## [Work to complete]
Below are some records; return each one exactly.

*** Available data Section Begins ***

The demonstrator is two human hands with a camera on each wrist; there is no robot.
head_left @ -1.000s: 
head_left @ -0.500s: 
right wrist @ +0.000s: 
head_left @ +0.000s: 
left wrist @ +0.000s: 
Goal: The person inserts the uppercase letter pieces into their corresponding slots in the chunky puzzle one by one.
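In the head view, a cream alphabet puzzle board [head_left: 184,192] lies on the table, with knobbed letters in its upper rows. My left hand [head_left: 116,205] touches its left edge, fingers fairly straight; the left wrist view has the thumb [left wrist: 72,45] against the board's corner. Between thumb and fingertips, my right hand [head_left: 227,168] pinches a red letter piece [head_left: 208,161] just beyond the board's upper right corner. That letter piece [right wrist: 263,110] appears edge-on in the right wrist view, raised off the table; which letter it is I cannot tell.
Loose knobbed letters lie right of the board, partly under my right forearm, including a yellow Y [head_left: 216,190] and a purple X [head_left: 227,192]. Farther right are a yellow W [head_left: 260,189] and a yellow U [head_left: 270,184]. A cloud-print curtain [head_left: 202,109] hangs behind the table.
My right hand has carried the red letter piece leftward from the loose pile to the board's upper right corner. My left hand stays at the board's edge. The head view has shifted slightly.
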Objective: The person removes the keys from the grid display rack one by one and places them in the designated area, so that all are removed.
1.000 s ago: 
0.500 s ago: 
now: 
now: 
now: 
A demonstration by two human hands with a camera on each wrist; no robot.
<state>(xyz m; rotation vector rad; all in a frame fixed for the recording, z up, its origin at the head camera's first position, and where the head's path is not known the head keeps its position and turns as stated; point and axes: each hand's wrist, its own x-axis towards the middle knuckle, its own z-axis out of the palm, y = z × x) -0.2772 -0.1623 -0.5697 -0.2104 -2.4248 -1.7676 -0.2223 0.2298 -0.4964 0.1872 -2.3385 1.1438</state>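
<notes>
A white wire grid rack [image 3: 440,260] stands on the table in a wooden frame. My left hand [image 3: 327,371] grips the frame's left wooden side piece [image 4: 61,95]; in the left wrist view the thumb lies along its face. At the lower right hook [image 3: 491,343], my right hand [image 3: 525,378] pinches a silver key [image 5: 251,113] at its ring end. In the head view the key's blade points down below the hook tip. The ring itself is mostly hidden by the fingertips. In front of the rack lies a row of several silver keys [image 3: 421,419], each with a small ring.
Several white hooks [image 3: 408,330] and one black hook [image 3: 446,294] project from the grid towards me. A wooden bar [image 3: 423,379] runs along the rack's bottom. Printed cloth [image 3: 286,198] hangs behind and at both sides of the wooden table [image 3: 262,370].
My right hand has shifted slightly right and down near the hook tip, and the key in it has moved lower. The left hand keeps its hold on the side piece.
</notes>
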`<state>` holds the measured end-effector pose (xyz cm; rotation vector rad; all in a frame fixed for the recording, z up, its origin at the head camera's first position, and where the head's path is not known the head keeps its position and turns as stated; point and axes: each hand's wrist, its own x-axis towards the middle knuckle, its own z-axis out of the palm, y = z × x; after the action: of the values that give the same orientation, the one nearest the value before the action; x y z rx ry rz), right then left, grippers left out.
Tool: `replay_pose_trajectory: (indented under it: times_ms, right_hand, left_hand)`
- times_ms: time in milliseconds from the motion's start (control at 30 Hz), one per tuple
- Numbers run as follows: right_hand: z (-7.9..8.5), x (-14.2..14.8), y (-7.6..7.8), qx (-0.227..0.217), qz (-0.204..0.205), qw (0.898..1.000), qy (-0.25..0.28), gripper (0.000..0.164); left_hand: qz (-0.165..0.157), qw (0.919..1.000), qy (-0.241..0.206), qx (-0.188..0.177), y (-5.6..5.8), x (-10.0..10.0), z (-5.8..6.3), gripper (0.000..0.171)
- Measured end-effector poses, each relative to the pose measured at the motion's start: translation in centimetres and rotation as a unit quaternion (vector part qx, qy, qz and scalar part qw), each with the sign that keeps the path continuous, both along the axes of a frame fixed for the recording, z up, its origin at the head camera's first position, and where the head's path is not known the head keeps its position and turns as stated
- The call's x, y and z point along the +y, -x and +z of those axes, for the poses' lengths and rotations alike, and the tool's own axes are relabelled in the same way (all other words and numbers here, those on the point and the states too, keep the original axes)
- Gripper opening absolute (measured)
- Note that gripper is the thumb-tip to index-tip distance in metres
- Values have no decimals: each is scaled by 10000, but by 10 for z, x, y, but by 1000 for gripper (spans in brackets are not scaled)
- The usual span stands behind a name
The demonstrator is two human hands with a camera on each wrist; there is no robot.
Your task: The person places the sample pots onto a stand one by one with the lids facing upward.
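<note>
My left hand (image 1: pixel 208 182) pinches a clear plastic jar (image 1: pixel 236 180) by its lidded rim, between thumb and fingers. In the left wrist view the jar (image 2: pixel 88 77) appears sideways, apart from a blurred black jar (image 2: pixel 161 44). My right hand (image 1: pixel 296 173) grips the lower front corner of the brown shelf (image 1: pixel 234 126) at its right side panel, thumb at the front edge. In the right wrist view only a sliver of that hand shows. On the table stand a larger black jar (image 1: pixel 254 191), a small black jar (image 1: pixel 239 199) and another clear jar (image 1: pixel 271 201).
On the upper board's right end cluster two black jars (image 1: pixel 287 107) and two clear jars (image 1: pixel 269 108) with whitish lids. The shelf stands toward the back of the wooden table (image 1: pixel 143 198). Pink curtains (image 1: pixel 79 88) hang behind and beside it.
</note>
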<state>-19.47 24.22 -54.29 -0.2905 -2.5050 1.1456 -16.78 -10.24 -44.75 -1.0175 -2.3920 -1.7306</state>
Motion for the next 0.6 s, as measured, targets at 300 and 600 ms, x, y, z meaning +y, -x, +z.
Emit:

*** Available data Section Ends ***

## [Solution]
The demonstrator is two human hands with a camera on each wrist; there is no robot.
head_left @ -1.000s: 
head_left @ -0.500s: 
right wrist @ +0.000s: 
head_left @ +0.000s: 
left wrist @ +0.000s: 
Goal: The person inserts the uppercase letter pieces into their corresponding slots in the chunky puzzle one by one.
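In the head view, a cream alphabet puzzle board [head_left: 184,192] lies on the table, with knobbed letters in its upper rows. My left hand [head_left: 116,205] touches its left edge, fingers fairly straight; the left wrist view has the thumb [left wrist: 72,45] against the board's corner. Between thumb and fingertips, my right hand [head_left: 227,168] pinches a red letter piece [head_left: 208,161] just beyond the board's upper right corner. That letter piece [right wrist: 263,110] appears edge-on in the right wrist view, raised off the table; which letter it is I cannot tell.
Loose knobbed letters lie right of the board, partly under my right forearm, including a yellow Y [head_left: 216,190] and a purple X [head_left: 227,192]. Farther right are a yellow W [head_left: 260,189] and a yellow U [head_left: 270,184]. A cloud-print curtain [head_left: 202,109] hangs behind the table.
My right hand has carried the red letter piece leftward from the loose pile to the board's upper right corner. My left hand stays at the board's edge. The head view has shifted slightly.
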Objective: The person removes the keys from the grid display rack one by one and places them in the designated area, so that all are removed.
1.000 s ago: 
0.500 s ago: 
now: 
now: 
now: 
A demonstration by two human hands with a camera on each wrist; no robot.
<state>(xyz m; rotation vector rad; all in a frame fixed for the recording, z up, its origin at the head camera's first position, and where the head's path is not known the head keeps its position and turns as stated; point and axes: each hand's wrist, its own x-axis towards the middle knuckle, its own z-axis out of the palm, y = z × x) -0.2772 -0.1623 -0.5697 -0.2104 -2.4248 -1.7676 -0.2223 0.2298 -0.4964 0.1872 -2.3385 1.1438</state>
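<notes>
A white wire grid rack [image 3: 440,260] stands on the table in a wooden frame. My left hand [image 3: 327,371] grips the frame's left wooden side piece [image 4: 61,95]; in the left wrist view the thumb lies along its face. At the lower right hook [image 3: 491,343], my right hand [image 3: 525,378] pinches a silver key [image 5: 251,113] at its ring end. In the head view the key's blade points down below the hook tip. The ring itself is mostly hidden by the fingertips. In front of the rack lies a row of several silver keys [image 3: 421,419], each with a small ring.
Several white hooks [image 3: 408,330] and one black hook [image 3: 446,294] project from the grid towards me. A wooden bar [image 3: 423,379] runs along the rack's bottom. Printed cloth [image 3: 286,198] hangs behind and at both sides of the wooden table [image 3: 262,370].
My right hand has shifted slightly right and down near the hook tip, and the key in it has moved lower. The left hand keeps its hold on the side piece.
</notes>
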`<state>` holds the measured end-effector pose (xyz cm; rotation vector rad; all in a frame fixed for the recording, z up, its origin at the head camera's first position, and where the head's path is not known the head keeps its position and turns as stated; point and axes: each hand's wrist, its own x-axis towards the middle knuckle, its own z-axis out of the palm, y = z × x; after the action: of the values that give the same orientation, the one nearest the value before the action; x y z rx ry rz), right then left, grippers left out.
Tool: `replay_pose_trajectory: (indented under it: times_ms, right_hand, left_hand)`
- times_ms: time in milliseconds from the motion's start (control at 30 Hz), one per tuple
- Numbers run as follows: right_hand: z (-7.9..8.5), x (-14.2..14.8), y (-7.6..7.8), qx (-0.227..0.217), qz (-0.204..0.205), qw (0.898..1.000), qy (-0.25..0.28), gripper (0.000..0.164); left_hand: qz (-0.165..0.157), qw (0.919..1.000), qy (-0.241..0.206), qx (-0.188..0.177), y (-5.6..5.8), x (-10.0..10.0), z (-5.8..6.3), gripper (0.000..0.171)
- Measured end-effector poses, each relative to the pose measured at the motion's start: translation in centimetres and rotation as a unit quaternion (vector part qx, qy, qz and scalar part qw), each with the sign that keeps the path continuous, both along the axes of a frame fixed for the recording, z up, its origin at the head camera's first position, and where the head's path is not known the head keeps its position and turns as stated
- The call's x, y and z point along the +y, -x and +z of those axes, for the poses' lengths and rotations alike, and the tool's own axes are relabelled in the same way (all other words and numbers here, those on the point and the states too, keep the original axes)
- Gripper opening absolute (measured)
- Note that gripper is the thumb-tip to index-tip distance in metres
- Values have no decimals: each is scaled by 10000, but by 10 for z, x, y, but by 1000 for gripper (spans in brackets are not scaled)
- The usual span stands behind a name
The demonstrator is two human hands with a camera on each wrist; there is no robot.
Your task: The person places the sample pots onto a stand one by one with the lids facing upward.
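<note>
My left hand (image 1: pixel 208 182) pinches a clear plastic jar (image 1: pixel 236 180) by its lidded rim, between thumb and fingers. In the left wrist view the jar (image 2: pixel 88 77) appears sideways, apart from a blurred black jar (image 2: pixel 161 44). My right hand (image 1: pixel 296 173) grips the lower front corner of the brown shelf (image 1: pixel 234 126) at its right side panel, thumb at the front edge. In the right wrist view only a sliver of that hand shows. On the table stand a larger black jar (image 1: pixel 254 191), a small black jar (image 1: pixel 239 199) and another clear jar (image 1: pixel 271 201).
On the upper board's right end cluster two black jars (image 1: pixel 287 107) and two clear jars (image 1: pixel 269 108) with whitish lids. The shelf stands toward the back of the wooden table (image 1: pixel 143 198). Pink curtains (image 1: pixel 79 88) hang behind and beside it.
</note>
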<state>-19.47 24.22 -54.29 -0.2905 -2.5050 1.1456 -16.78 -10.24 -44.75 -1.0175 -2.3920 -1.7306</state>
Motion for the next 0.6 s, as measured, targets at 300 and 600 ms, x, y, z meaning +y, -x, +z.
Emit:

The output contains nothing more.